- **Assigned task**: Every record gets copied exactly, and no picture goes with it.

- **Exercise data**:
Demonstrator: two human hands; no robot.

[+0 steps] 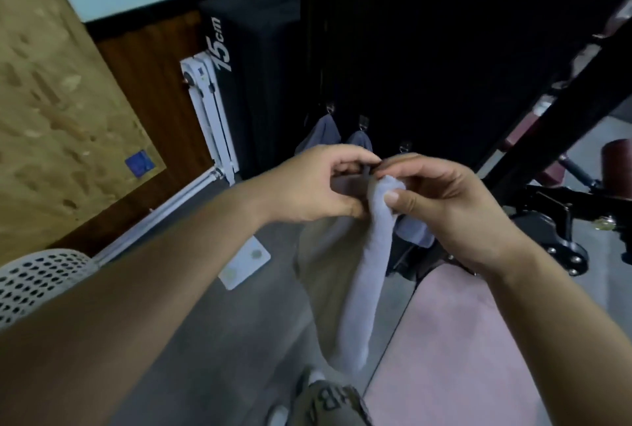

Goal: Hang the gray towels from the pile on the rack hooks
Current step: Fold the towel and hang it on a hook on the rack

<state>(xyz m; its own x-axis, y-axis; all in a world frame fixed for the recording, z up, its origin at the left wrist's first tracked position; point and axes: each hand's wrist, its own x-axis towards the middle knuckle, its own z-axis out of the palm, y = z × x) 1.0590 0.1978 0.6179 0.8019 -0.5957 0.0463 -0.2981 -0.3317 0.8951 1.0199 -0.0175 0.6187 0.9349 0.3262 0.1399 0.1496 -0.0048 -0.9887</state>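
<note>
A light gray towel (367,275) hangs in a long bunch from both my hands. My right hand (455,210) pinches its top end between thumb and fingers. My left hand (318,182) pinches the same top end from the left, fingertips meeting the right hand's. Just beyond my hands stands the black rack (410,49) with a row of small metal hooks. Two darker gray towels (323,133) (359,140) hang from the two left hooks. A third hook (405,146) sits bare just above my fingertips.
A black box marked 15cm (236,49) and a white folded frame (212,111) stand left of the rack. A white perforated basket (30,278) is at the lower left. Black exercise equipment (554,220) sits to the right, a pink mat (478,340) below.
</note>
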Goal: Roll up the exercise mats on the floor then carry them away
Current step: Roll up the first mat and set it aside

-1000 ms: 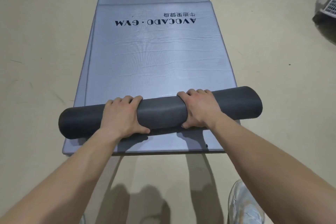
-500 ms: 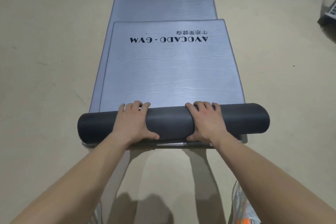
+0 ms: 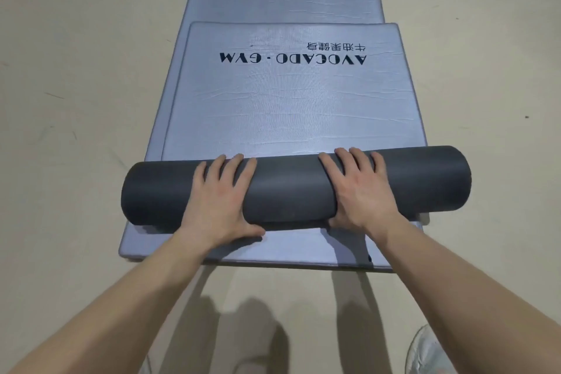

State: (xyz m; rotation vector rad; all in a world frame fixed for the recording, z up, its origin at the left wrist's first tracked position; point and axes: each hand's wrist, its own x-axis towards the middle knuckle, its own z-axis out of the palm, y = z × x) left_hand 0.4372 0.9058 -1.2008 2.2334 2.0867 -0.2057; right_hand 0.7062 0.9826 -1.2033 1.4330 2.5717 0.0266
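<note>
Head view — dark roll (image 3: 291, 188) atop grey folded mat (image 3: 288, 106); shoe (image 3: 425, 351) nearby.

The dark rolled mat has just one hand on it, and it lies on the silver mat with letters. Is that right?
Not one hand: the head view shows both the left hand and the right hand resting on the dark rolled mat. It does lie on the silver mat with letters.

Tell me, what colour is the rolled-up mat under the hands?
Dark grey, almost charcoal, rolled-up mat, plain with no pattern; head view.
</note>
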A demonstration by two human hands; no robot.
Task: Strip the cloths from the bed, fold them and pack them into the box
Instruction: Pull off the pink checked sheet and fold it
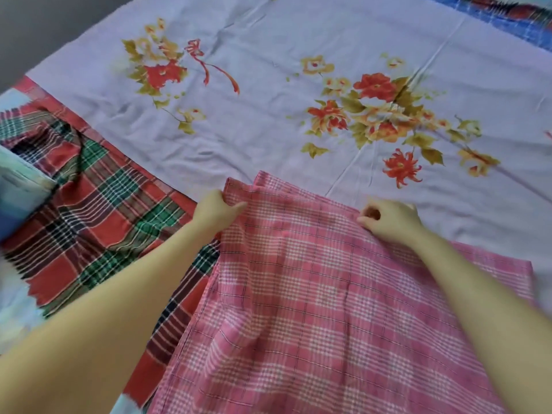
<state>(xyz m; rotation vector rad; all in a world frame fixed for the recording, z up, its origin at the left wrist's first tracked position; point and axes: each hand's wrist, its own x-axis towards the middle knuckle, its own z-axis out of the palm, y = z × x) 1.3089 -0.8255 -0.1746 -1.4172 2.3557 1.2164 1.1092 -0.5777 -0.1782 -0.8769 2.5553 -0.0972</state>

- **Result for this task**:
Demonstrator: two human hands; no robot.

[+0 steps] 

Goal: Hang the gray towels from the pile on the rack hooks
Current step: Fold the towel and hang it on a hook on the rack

<state>(xyz m; its own x-axis, y-axis; all in a world frame fixed for the recording, z up, its origin at the left wrist's first tracked position; point and axes: each hand's wrist, its own x-axis towards the middle knuckle, its own z-axis out of the palm, y = z × x) 1.0590 0.1978 0.6179 0.8019 -0.5957 0.0463 -0.2981 -0.3317 0.8951 1.0199 -0.0175 0.6187 0.9349 0.3262 0.1399 0.1496 -0.0048 -0.9887</state>
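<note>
A light gray towel (367,275) hangs in a long bunch from both my hands. My right hand (455,210) pinches its top end between thumb and fingers. My left hand (318,182) pinches the same top end from the left, fingertips meeting the right hand's. Just beyond my hands stands the black rack (410,49) with a row of small metal hooks. Two darker gray towels (323,133) (359,140) hang from the two left hooks. A third hook (405,146) sits bare just above my fingertips.
A black box marked 15cm (236,49) and a white folded frame (212,111) stand left of the rack. A white perforated basket (30,278) is at the lower left. Black exercise equipment (554,220) sits to the right, a pink mat (478,340) below.
</note>
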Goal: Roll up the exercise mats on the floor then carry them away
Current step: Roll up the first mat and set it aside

-1000 ms: 
-500 ms: 
+0 ms: 

State: (xyz m; rotation vector rad; all in a world frame fixed for the recording, z up, its origin at the left wrist's first tracked position; point and axes: each hand's wrist, its own x-axis towards the middle knuckle, its own z-axis out of the palm, y = z × x) left_hand 0.4372 0.9058 -1.2008 2.2334 2.0867 -0.2057; right_hand 0.7062 0.9826 -1.2033 1.4330 2.5717 0.0266
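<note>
Head view — dark roll (image 3: 291, 188) atop grey folded mat (image 3: 288, 106); shoe (image 3: 425, 351) nearby.

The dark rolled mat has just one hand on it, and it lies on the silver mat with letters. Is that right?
Not one hand: the head view shows both the left hand and the right hand resting on the dark rolled mat. It does lie on the silver mat with letters.

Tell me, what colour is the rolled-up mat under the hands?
Dark grey, almost charcoal, rolled-up mat, plain with no pattern; head view.
</note>
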A demonstration by two human hands; no robot.
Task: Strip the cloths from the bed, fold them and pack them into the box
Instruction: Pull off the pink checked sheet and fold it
<state>(xyz m; rotation vector rad; all in a world frame fixed for the recording, z up, its origin at the left wrist's first tracked position; point and axes: each hand's wrist, its own x-axis towards the middle knuckle, its own z-axis out of the palm, y = z × x) 1.3089 -0.8255 -0.1746 -1.4172 2.3557 1.2164 1.1092 -0.5777 -0.1782 -0.8769 2.5553 -0.0972</state>

What appears above is the full answer.